The results were heartening. The muscle cells easily integrated with nearby heart cells. They coupled with them electrically and began transmitting signals that stimulated contractions of the chambers.

Nearly a third of the engineered hearts grew new electrical pathways, and these stayed functional through the lives of the rodents, about three years. Details of these experiments and their results appear in the July issue of the American Journal of Pathology.

Muscle cells embedded into a collagen scaffold were sewn into the hearts of rats where they coupled with heart cells and began transmitting electric signals to keep the heart beating in a precise rhythm. (Courtesy Douglas Cowan)

First step taken

It's a first step toward helping an estimated 14,000 infants and young children whose hearts need to be re-timed in the U.S. each year. But that's not going to happen soon.

The hardest part of the experiment, Cowan says, involved measuring just how much good the implants did. The rats kept their natural AV node, so it was difficult to determine which electric node did what. In an effort to separate the two pathways, the researchers used a special device that actually shows how electric impulses move along the surface of the heart. Only a small number of such instruments exist, and they are all hand-made.

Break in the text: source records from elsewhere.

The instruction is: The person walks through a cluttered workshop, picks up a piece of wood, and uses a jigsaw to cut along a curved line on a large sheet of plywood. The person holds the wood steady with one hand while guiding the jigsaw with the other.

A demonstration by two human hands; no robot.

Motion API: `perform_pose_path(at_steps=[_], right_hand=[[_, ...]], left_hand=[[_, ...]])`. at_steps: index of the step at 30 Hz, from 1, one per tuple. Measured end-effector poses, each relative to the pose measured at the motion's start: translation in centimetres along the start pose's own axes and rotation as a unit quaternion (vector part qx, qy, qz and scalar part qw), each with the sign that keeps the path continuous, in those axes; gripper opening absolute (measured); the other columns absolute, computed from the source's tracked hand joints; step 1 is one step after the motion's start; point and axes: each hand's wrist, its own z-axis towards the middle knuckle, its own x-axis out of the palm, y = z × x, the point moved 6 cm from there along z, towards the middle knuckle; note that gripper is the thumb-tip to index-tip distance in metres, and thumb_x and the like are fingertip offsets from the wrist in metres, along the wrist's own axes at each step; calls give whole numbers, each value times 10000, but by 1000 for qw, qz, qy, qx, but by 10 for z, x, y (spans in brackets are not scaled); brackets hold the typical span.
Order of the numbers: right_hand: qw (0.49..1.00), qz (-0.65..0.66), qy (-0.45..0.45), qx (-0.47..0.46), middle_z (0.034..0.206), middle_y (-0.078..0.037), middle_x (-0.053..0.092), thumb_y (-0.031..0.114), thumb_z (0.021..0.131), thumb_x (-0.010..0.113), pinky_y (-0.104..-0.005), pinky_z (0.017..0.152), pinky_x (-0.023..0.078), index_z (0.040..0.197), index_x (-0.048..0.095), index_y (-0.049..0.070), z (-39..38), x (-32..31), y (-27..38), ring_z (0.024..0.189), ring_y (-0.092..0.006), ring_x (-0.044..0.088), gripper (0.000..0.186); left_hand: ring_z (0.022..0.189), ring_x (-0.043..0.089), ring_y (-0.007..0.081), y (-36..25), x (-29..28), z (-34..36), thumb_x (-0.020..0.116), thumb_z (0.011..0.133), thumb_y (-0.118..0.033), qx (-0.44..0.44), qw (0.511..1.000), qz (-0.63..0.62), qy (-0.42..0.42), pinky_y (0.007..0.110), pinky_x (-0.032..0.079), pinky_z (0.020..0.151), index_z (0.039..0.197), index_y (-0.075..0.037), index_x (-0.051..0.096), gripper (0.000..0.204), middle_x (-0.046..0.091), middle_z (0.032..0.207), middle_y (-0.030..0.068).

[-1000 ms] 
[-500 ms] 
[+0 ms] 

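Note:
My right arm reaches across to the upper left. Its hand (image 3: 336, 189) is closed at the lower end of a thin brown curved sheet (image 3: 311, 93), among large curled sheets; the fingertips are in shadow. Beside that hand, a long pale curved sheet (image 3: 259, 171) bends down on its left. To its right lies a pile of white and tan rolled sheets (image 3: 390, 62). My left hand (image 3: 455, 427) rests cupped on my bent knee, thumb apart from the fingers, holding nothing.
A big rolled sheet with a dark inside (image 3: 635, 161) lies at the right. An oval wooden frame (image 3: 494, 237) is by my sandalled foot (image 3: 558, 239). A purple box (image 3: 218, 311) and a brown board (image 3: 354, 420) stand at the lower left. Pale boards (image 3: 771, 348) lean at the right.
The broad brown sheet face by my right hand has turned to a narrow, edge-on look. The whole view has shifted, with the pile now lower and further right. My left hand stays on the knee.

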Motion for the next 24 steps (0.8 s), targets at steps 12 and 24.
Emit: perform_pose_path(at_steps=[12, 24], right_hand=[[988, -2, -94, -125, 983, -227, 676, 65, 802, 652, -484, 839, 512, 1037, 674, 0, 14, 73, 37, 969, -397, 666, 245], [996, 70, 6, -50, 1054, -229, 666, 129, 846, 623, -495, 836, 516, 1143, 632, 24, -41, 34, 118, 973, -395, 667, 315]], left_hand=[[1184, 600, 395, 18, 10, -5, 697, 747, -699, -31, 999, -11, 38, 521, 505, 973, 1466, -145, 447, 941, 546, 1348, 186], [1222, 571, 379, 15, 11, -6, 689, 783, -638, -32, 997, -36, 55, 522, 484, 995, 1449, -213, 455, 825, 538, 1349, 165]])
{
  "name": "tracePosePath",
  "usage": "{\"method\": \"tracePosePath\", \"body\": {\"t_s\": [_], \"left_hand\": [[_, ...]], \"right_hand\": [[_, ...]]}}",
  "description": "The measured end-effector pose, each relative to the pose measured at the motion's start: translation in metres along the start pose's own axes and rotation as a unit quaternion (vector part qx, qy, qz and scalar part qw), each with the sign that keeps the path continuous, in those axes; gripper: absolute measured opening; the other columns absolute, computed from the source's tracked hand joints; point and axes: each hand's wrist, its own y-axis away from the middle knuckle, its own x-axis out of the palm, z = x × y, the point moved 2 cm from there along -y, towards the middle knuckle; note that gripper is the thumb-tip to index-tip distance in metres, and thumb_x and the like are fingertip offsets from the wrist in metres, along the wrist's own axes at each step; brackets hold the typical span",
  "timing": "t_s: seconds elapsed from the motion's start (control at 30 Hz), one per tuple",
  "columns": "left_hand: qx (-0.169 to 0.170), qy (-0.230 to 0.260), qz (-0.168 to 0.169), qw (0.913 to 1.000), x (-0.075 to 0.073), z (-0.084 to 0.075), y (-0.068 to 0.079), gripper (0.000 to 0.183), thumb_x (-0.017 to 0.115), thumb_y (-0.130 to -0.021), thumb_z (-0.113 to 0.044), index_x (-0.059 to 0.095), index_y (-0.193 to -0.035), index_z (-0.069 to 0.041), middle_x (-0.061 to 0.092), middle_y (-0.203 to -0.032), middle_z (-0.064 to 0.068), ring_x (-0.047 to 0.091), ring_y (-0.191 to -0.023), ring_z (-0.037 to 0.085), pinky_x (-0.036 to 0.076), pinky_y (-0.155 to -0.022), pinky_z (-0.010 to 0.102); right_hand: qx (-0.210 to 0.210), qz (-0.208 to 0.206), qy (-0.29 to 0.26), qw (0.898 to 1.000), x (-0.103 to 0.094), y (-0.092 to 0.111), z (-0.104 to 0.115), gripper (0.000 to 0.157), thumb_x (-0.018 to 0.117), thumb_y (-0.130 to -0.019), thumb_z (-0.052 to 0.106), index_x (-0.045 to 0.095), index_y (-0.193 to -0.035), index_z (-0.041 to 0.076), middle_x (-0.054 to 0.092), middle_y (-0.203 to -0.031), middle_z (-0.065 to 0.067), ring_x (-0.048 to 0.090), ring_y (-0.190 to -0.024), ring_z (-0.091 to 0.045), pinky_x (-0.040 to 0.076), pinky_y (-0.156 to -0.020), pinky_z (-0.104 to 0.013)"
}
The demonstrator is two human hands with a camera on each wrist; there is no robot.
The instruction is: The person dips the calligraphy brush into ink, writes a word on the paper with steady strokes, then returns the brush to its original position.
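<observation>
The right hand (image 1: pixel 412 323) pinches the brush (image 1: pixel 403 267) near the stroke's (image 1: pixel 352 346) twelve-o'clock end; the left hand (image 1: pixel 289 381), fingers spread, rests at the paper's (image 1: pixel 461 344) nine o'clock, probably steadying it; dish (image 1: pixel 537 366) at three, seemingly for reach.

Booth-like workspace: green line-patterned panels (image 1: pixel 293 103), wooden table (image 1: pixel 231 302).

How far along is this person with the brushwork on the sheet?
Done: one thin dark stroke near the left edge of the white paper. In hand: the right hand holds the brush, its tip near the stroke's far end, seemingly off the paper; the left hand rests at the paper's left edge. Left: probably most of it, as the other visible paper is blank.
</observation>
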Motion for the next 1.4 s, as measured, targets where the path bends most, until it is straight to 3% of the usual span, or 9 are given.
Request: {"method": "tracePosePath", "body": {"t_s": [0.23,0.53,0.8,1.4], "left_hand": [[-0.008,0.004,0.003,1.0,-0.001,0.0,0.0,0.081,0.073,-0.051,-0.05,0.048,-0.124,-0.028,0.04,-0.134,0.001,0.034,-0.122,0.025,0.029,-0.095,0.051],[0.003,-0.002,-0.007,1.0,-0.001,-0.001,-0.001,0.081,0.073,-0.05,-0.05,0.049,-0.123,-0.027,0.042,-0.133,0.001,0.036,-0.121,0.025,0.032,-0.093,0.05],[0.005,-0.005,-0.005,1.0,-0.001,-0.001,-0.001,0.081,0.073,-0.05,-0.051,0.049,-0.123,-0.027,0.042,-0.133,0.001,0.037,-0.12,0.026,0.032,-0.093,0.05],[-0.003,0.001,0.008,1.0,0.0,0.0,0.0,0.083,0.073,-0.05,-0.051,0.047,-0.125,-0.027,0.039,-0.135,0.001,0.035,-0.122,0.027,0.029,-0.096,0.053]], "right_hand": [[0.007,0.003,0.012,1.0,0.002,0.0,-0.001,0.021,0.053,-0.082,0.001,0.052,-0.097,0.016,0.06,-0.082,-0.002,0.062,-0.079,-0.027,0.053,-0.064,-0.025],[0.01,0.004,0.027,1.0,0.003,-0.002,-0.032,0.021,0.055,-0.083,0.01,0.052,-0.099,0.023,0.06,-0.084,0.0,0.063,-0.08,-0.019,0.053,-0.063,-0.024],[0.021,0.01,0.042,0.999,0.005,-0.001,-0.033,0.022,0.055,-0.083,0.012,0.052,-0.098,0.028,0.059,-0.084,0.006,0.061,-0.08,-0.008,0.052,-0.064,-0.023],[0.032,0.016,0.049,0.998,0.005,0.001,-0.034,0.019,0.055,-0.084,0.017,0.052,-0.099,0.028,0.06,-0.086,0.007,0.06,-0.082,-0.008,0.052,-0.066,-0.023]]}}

With its help, the team found that the implants did not operate exactly like natural heart timers. Human AV nodes pause between contractions to allow the chambers to fill up. The implants, on the other hand, did not come to a full stop.

The researchers intend to work on this glitch with the help of larger experimental animals. Newborn lambs, approximately the size of human infants, will be used, and their natural AV node will be knocked out to determine how well the tissue-engineered implants work.

Other types of cells for AV nodes also will be tried. The precursor cells used in the experiments so far can only develop into muscles and fat. It may be better to use cells in an earlier state of development, such as stem cells, which can form a broader variety of tissue types, including heart cells.

However they are made, Cowan does not see biological pacemakers completely replacing electronic ones. "I envision saving lives with a combination of both," he says. "The biological implant would be dominant, but if it should fail, an electronic device would take over." This would eliminate the need for a lifetime of battery-replacement operations and extend the usefulness of an electronic device.

The Harvard group is not alone in working on this problem. "Other researchers are injecting stem cells and genes cells directly into animal hearts," Cowan says. With all these efforts, "I believe a technique will eventually be developed to more efficiently treat infants and young children with these serious heart disruptions."